The review of research used as a basis for policy making was funded by the International Life Sciences Institute, which includes among its members Coca Cola Co., PepsiCo Inc., Mars Inc. and Hershey Co.
The report questions the quality of evidence used by organizations including the U.S. government, the World Health Organization (WHO), and others that have advised people to cut down consumption of added sugars to promote health.
Differing recommendations from organizations are confusing to the public, the report said.
In a rare move, AIM published an editorial in the same issue that slammed the latest study as a “politicization of science” and said that recent guidelines from the USDA, Public Health England, and WHO all show “remarkable consistency.” AIM decided to publish both the new study and the critical editorial because sugar consumption is “of great interest” to readers and their patients, said Editor-in-Chief Christine Laine in an emailed statement.
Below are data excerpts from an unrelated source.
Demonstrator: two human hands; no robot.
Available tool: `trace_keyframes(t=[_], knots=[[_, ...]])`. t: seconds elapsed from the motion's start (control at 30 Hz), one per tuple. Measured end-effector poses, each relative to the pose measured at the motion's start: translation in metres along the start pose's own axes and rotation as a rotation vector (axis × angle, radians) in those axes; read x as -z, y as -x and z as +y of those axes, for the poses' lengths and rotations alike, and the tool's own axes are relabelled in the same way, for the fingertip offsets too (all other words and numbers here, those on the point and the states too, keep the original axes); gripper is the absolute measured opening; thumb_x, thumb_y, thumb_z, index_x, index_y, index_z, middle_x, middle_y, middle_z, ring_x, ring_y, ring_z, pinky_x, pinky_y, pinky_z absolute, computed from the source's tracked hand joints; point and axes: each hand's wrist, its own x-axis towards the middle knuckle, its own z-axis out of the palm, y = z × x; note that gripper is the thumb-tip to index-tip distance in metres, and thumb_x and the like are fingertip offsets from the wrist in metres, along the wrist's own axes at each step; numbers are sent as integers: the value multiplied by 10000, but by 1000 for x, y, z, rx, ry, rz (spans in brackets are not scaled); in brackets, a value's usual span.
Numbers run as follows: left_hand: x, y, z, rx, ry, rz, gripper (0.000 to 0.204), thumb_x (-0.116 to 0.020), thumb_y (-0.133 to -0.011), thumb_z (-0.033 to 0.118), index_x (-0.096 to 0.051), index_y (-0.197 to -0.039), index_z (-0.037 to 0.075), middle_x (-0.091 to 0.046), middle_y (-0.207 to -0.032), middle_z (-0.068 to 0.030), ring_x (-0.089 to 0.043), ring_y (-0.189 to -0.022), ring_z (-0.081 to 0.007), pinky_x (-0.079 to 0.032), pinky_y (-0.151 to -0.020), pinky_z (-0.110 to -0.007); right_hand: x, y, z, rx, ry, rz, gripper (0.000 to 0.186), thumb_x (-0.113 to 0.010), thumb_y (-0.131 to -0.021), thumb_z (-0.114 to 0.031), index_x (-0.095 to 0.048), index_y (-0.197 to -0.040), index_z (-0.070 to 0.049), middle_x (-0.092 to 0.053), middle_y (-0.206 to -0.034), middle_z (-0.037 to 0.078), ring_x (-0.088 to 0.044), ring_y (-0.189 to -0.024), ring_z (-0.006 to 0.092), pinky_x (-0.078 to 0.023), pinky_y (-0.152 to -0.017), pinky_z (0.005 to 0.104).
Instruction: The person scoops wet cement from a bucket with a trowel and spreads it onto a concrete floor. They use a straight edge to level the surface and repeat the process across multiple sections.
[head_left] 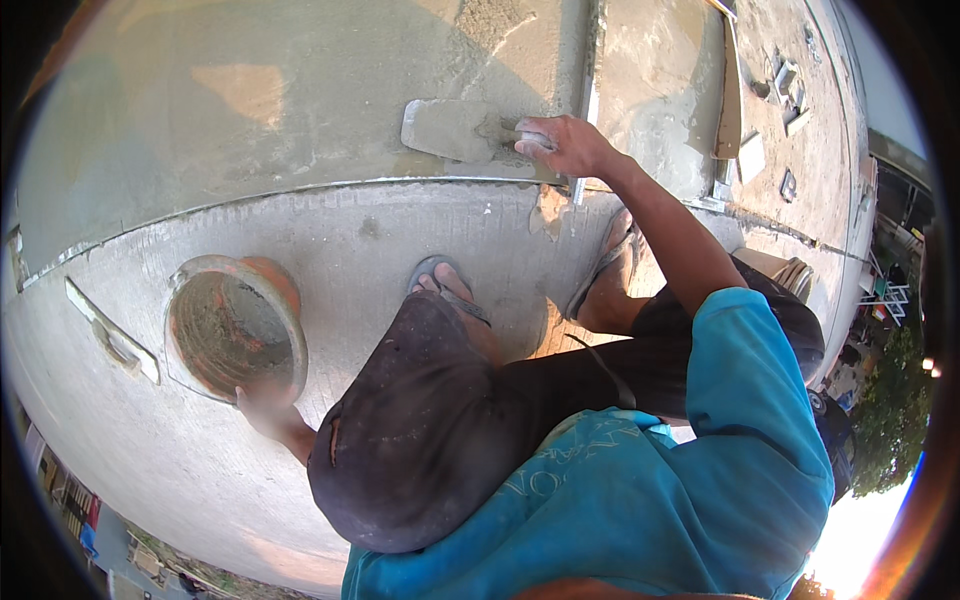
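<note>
My right hand (555, 145) is closed round the handle of a cement-coated rectangular steel trowel (445, 130), which lies flat on wet grey mortar (300, 100). My left hand (268, 410) is at the lower rim of an orange bucket (283, 280) with grey mortar smeared inside; its fingers look hazy, and I cannot tell whether they grip it. Left of the bucket, a long metal float (85, 300) lies on the concrete.
My sandalled feet (440, 280) are on a concrete strip (360, 230) beside the mortar edge. Long straight strips (590, 60) cross the surface. Scraps and small tools (785, 80) lie at upper right, stacked items (775, 270) behind my right leg, greenery (890, 400) beyond.
</note>
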Motion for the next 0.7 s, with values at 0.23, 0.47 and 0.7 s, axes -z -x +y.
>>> trace_keyframes(t=[0.23,0.47,0.7], knots=[[-9,10,11,37,48,-33,344,-453,-1048,267,-549,-1118,-56,-599,-900,-89,-576,-800,-206,-501,-744,-353,25,-33,15,-307,-228,412,454,-565,-975,-443,-622,-1160,-33,-690,-968,144,-683,-818,286,-542,-744,397],[-1,6,7,112,222,-106,503,-526,-979,330,-444,-1323,-29,-496,-1257,-146,-471,-1173,-271,-371,-1014,-417,20,-67,-18,-411,-751,402,323,-543,-1005,-356,-595,-1013,-36,-533,-711,58,-534,-551,130,-469,-490,316],[12,-21,-17,119,273,-199,520,-546,-970,292,-467,-1337,-67,-544,-1282,-181,-550,-1176,-305,-464,-998,-447,15,-59,-40,-145,-77,243,448,-524,-958,-488,-616,-1235,-148,-701,-1060,152,-681,-992,325,-530,-873,454]])
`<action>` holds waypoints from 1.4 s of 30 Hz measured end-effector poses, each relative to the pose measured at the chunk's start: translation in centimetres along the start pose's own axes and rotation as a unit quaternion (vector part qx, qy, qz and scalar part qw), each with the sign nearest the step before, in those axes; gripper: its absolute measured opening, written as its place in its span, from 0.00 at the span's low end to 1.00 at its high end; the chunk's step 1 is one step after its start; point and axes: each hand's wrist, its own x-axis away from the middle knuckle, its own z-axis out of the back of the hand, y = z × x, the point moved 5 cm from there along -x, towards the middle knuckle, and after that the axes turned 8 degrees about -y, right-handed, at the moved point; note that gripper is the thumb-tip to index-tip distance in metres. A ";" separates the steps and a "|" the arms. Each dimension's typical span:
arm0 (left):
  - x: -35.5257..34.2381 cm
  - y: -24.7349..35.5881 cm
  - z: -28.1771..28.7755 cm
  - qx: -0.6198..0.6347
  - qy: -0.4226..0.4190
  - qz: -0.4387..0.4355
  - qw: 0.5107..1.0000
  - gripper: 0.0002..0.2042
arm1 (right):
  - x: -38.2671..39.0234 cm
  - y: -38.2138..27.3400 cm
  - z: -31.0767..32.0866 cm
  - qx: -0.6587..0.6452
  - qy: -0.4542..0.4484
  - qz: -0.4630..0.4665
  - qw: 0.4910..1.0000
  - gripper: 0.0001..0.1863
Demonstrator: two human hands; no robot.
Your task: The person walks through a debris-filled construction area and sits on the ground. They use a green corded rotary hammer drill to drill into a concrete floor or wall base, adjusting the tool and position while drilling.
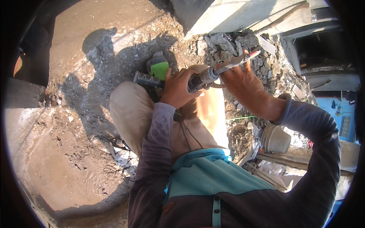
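A power hammer with a green housing (159, 70) lies across my knees. Its dark grey chuck (205, 78) points to the upper right, and a long flat chisel bit (238, 60) with a reddish tip sticks out of it. My left hand (178, 88) is closed round the tool's body just behind the chuck. On the other side my right hand (245, 87) grips the chisel bit, its fingers passing behind the metal. A ribbed dark side handle (149, 80) shows beside my left knee. The rest of the tool is hidden by my hand and legs.
Broken concrete rubble (218, 45) is heaped ahead and to the right, against a concrete slab (232, 17). Stacked grey buckets (275, 139) stand at the right near wooden planks (281, 159). A green cord (242, 118) crosses the dirt. Loose debris (123, 157) lies left of me.
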 end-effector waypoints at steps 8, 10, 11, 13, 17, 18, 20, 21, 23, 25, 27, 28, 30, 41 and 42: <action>0.4 0.5 0.1 -0.011 0.040 -0.016 0.999 0.37 | 0.4 0.0 1.3 0.021 0.034 -0.040 0.998 0.33; 0.5 0.5 0.0 -0.005 0.042 -0.016 0.999 0.36 | 0.3 0.0 1.4 0.040 0.024 -0.042 0.998 0.34; 0.5 0.5 -0.1 -0.002 0.042 -0.017 0.999 0.35 | 0.3 0.0 1.4 0.049 0.018 -0.043 0.998 0.34; 0.5 0.1 -0.2 0.000 0.050 -0.015 0.999 0.35 | 0.1 0.1 1.6 0.074 0.019 -0.050 0.996 0.33; 0.4 -0.4 -0.5 -0.021 0.046 -0.005 0.999 0.34 | -0.1 0.5 2.7 0.063 -0.043 -0.039 0.996 0.31; 0.2 0.0 -0.5 -0.008 0.053 -0.012 0.998 0.34 | 0.1 0.7 2.3 0.035 -0.027 -0.014 0.999 0.31; 0.1 1.0 -0.2 0.021 0.067 -0.024 0.997 0.34 | 0.8 1.5 0.6 -0.020 0.005 0.037 0.999 0.30; 0.2 0.8 -0.2 0.012 0.070 -0.026 0.997 0.34 | 0.5 1.5 0.0 -0.019 0.010 0.038 0.999 0.29; 0.2 0.1 -0.3 -0.006 0.075 -0.030 0.997 0.33 | -0.2 1.3 -1.0 -0.017 0.018 0.041 0.999 0.29; 0.2 0.6 -0.2 -0.002 0.082 -0.043 0.996 0.30 | -0.2 1.3 -1.7 -0.002 0.028 0.057 0.998 0.29; 0.3 0.9 -0.2 -0.002 0.090 -0.050 0.995 0.27 | 0.0 1.3 -2.1 0.001 0.040 0.065 0.997 0.29; 0.3 0.9 -0.2 -0.003 0.094 -0.052 0.994 0.25 | 0.1 1.3 -2.2 -0.004 0.047 0.065 0.997 0.28; 0.4 0.8 -0.5 -0.005 0.104 -0.057 0.993 0.22 | 0.3 1.2 -2.1 -0.034 0.033 0.061 0.997 0.27; -0.9 -0.5 -2.4 -0.091 0.086 -0.034 0.992 0.21 | 0.6 0.3 -3.8 -0.193 -0.025 0.027 0.981 0.19; -1.0 -0.8 -2.7 -0.100 0.091 -0.033 0.990 0.18 | 0.7 0.2 -3.7 -0.202 -0.029 0.024 0.979 0.18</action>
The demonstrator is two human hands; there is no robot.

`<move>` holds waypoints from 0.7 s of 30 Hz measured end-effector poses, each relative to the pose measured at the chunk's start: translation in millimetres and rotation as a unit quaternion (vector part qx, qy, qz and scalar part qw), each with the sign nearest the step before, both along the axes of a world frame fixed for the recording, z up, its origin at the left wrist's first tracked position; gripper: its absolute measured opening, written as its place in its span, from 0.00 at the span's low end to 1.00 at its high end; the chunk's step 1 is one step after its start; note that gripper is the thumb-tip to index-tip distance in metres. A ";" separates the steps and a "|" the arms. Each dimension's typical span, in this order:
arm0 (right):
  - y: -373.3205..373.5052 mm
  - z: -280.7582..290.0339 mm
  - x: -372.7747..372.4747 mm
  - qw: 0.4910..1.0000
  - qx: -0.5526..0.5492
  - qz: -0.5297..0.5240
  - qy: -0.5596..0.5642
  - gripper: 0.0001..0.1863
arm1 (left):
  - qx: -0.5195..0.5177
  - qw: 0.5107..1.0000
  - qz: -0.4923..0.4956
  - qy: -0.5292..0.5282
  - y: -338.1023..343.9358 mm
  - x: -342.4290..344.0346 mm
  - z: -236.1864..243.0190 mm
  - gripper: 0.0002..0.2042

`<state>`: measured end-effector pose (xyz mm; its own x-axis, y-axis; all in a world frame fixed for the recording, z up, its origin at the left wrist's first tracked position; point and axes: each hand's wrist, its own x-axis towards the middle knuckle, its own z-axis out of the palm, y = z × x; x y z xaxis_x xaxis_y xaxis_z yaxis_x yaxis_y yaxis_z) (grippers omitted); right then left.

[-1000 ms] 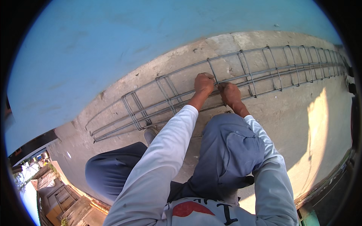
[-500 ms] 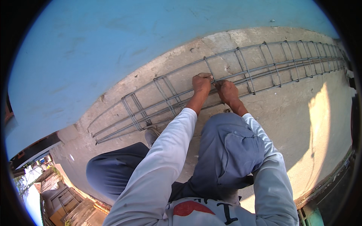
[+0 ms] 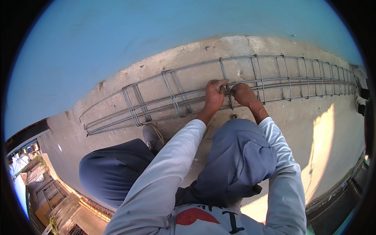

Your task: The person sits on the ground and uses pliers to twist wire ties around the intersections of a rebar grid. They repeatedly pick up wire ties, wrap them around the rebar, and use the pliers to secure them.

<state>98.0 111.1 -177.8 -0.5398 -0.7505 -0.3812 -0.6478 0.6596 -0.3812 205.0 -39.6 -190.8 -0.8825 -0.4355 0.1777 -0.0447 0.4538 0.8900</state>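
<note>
An outdoor construction site, on a raised concrete slab (image 3: 313,129). A long rebar cage (image 3: 172,94) lies along a blue wall (image 3: 137,39). Neighbouring rooftops (image 3: 43,188) show far below the edge.

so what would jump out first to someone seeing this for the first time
A long steel rebar cage lies on the concrete slab along a pale blue wall. At its middle, the left hand and right hand grip a stirrup between them, with grey-trousered knees crouched just below.
</note>
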 end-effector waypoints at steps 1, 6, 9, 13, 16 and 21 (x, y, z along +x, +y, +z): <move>9.0 -3.4 -9.5 0.995 0.047 0.078 0.042 0.12 | 0.011 1.000 0.012 -0.009 5.8 -5.2 1.8 0.14; -46.1 85.9 -12.3 0.988 0.131 0.078 -0.012 0.13 | 0.045 0.995 0.057 -0.067 -2.5 4.0 -9.9 0.20; -75.2 102.6 -17.2 0.982 0.173 0.080 -0.012 0.14 | 0.077 0.992 0.046 -0.087 -1.7 -0.1 -3.1 0.20; -99.1 87.5 -40.3 0.978 0.173 0.114 0.015 0.14 | 0.085 0.990 0.053 -0.100 2.2 -6.9 1.1 0.20; -94.2 72.8 -49.6 0.986 0.142 0.084 0.021 0.14 | 0.099 0.987 0.056 -0.113 3.1 -7.7 2.5 0.21; -71.2 86.7 -47.1 0.996 0.085 0.026 -0.002 0.12 | 0.065 0.988 0.075 -0.119 0.7 -5.7 -1.1 0.20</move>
<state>50.9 39.9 -91.2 -0.5003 -0.7025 -0.5061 -0.6820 0.6798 -0.2695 199.3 -38.9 -191.9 -0.8164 -0.5698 -0.0935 -0.3186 0.3095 0.8959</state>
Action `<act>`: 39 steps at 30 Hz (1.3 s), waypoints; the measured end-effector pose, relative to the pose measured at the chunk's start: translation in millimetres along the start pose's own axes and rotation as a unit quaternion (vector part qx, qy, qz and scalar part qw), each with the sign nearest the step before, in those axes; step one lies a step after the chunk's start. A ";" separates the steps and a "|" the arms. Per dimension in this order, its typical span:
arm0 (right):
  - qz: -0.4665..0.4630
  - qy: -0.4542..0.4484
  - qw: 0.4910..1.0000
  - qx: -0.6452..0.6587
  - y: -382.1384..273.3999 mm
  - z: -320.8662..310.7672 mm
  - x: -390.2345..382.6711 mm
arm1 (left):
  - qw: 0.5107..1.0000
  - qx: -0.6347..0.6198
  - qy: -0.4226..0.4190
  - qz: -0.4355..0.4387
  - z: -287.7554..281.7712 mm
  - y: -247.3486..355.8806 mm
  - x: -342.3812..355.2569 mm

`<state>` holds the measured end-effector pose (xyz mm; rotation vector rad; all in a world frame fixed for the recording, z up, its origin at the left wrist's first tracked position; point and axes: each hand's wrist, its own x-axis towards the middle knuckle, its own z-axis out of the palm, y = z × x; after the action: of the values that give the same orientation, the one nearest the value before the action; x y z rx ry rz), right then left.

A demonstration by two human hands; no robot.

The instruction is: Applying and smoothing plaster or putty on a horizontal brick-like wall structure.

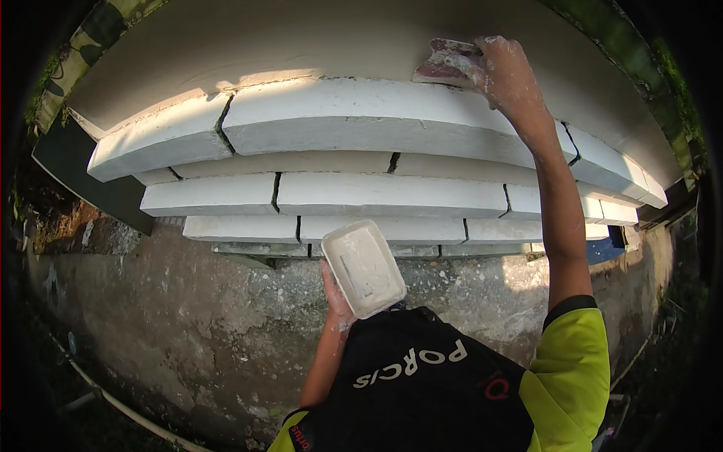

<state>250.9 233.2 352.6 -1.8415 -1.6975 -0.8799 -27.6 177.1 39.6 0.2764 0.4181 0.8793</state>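
Observation:
My right hand (506, 75), spotted with white paste, is stretched far forward and closed round a plastering trowel (444, 69) with a dull reddish blade. The blade lies against the smooth grey-beige plastered wall (361, 38), just above the top white ledge. Close to my body, my left hand (337, 290) grips a shallow rectangular tub (365, 267) from its left side and below. Pale plaster coats the tub's inside. Most of the left fingers are hidden behind the tub.
Several rows of white blocks (361, 113) step down like ledges between me and the wall, with dark gaps at their joints. A stained concrete floor (188, 316) lies below. Something blue (605, 250) sits under the blocks on the right; a pipe (113, 410) runs along the lower left.

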 end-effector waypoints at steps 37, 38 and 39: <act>0.028 0.005 0.974 -0.225 31.9 -22.0 -58.0 | 0.999 -0.003 -0.003 -0.034 -0.4 -8.3 18.5; 0.044 0.000 0.977 -0.208 31.9 -24.8 -59.2 | 0.999 -0.007 0.000 -0.036 -2.2 -9.0 19.6; 0.061 -0.005 0.979 -0.194 34.4 -28.7 -60.0 | 0.999 -0.011 0.001 -0.040 -2.6 -10.4 21.1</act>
<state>279.7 167.7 330.7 -2.1749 -1.4750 -1.2171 -9.8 187.6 28.1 0.2369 0.4176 0.8058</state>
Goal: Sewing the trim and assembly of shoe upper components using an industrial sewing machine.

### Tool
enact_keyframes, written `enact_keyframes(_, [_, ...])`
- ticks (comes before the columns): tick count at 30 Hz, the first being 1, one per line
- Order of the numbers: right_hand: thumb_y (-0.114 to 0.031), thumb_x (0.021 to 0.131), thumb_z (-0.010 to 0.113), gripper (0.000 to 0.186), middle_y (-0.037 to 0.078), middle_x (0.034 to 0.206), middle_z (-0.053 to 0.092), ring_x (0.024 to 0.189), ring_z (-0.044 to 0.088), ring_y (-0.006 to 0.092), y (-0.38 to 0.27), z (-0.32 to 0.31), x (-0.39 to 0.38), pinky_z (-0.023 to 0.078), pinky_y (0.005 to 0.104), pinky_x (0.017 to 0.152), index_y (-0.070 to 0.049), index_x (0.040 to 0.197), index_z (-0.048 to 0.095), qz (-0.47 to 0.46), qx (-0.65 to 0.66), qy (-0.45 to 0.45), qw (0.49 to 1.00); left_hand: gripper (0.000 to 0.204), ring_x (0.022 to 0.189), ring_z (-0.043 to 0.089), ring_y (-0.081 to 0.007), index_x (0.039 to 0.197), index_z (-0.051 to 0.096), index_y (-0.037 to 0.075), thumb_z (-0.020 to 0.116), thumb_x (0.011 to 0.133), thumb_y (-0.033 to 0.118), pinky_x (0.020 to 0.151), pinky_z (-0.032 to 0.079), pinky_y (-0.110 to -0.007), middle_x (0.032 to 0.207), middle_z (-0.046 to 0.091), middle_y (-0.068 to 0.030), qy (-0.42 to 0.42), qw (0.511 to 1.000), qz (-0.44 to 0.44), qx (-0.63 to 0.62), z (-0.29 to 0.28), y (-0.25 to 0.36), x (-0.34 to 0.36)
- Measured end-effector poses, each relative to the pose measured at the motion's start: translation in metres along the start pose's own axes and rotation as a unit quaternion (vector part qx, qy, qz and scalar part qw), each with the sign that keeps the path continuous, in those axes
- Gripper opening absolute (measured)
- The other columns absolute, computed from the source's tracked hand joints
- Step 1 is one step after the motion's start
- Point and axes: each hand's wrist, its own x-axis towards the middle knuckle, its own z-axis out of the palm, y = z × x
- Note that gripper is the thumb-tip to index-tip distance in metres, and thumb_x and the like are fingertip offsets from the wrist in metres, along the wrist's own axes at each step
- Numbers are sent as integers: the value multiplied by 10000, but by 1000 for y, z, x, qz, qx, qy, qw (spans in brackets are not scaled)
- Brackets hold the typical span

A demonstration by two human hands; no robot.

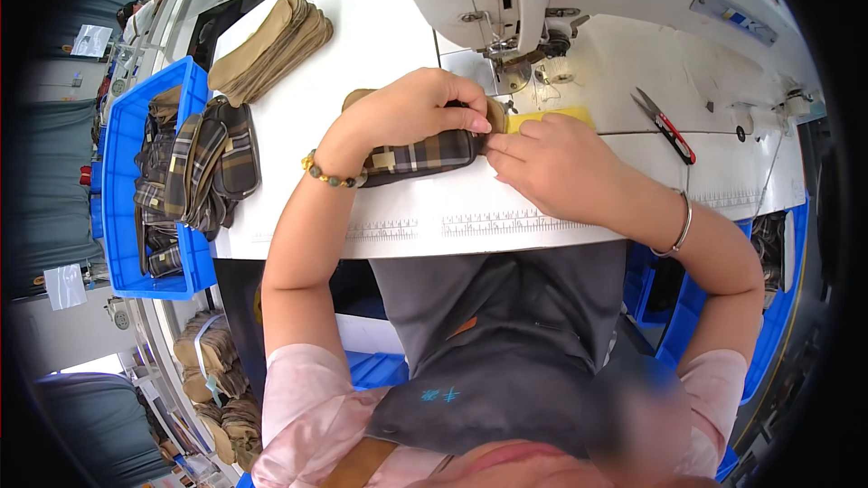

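Note:
A plaid fabric pouch (420, 155) in grey, black and tan, with dark edging, lies on the white sewing table in front of the machine. My left hand (420, 108) reaches over it from the left, thumb and forefinger pinched together at its right end. My right hand (561, 167) meets that same end from the right, fingers curled in against the corner. What exactly lies between the fingertips is hidden. Tan material (355, 98) shows behind the pouch. Just above my hands is the sewing machine's needle area (512, 68).
A stack of tan fabric pieces (271, 50) lies at the far left. A blue bin (117, 217) with plaid pouches stands at the left edge. Red-handled scissors (674, 137) lie on the right; a yellow piece (574, 116) sits behind my right hand. Printed rulers run along the front edge.

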Motion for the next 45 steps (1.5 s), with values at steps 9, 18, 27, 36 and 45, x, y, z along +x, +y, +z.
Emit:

The food industry has previously funded research that raises questions about public health guidelines on consumption. In 2014, the soda lobby funded a study that said diet sodas promote weight loss better than water. A 2011 study from the National Confectioners Association found that children and adolescents who eat candy tend to weigh less.
For some, the battle over the health effects of sugar consumption mirrors debates over climate change and the impact of tobacco.
“This comes right out of the tobacco industry’s playbook: Cast doubt on the science,” said Marion Nestle, professor of nutrition at New York University.
Levies on sugar consumption are planned or under consideration countries such as in Great Britain and South Africa.
In the U.S., an administration run by Republican Donald Trump that has pledged to cut regulation is expected to go easier on companies such as food manufacturers.